▶ What the task requires: From the listing below, reproduce word for word the part that opens with the line containing "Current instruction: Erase" and closes with the line containing "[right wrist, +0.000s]"; reproduce nothing else.

▶ Exercise inputs:
********************
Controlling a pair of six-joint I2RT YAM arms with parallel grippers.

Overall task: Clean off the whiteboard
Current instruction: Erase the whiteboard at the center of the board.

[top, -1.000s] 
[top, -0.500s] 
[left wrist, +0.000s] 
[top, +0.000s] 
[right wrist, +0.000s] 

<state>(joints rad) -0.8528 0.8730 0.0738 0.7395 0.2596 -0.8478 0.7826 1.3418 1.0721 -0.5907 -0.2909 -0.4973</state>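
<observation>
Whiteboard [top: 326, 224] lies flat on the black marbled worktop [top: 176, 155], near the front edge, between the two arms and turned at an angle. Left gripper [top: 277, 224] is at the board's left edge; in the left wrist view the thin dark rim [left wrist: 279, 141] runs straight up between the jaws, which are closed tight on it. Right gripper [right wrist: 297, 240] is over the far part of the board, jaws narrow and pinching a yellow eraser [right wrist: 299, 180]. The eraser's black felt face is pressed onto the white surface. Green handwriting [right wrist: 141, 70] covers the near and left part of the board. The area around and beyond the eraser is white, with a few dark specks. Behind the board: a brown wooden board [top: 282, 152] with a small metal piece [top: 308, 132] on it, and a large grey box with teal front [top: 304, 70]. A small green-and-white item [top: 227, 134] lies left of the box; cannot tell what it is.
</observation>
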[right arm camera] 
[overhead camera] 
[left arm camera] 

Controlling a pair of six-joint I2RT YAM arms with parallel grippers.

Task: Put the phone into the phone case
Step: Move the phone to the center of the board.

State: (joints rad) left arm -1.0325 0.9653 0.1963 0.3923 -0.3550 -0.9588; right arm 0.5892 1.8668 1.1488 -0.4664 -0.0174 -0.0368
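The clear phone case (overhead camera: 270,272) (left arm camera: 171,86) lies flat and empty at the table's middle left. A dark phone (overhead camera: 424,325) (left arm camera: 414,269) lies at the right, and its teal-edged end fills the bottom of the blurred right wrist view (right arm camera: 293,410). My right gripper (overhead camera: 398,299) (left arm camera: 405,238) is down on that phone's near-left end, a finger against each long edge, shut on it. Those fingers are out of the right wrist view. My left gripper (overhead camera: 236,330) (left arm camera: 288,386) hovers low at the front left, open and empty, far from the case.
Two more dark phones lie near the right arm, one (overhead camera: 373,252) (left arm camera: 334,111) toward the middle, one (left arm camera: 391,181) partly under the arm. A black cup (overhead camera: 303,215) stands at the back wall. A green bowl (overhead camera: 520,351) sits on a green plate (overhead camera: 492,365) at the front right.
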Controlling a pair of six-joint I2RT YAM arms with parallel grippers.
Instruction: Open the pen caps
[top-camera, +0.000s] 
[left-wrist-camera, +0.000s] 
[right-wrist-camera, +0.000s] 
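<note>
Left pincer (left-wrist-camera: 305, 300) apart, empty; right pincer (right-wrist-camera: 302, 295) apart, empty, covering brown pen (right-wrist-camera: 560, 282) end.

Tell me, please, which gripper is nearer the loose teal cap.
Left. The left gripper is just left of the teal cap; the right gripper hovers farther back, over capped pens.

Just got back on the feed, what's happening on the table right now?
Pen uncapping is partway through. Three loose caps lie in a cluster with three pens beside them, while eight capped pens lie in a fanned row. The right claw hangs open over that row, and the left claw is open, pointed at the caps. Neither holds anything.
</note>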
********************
▶ Task solution:
Current instruction: Erase the whiteboard at the center of the board.

[top, -1.000s] 
[top, -0.500s] 
[left wrist, +0.000s] 
[top, +0.000s] 
[right wrist, +0.000s] 

The response to the exercise has been completed.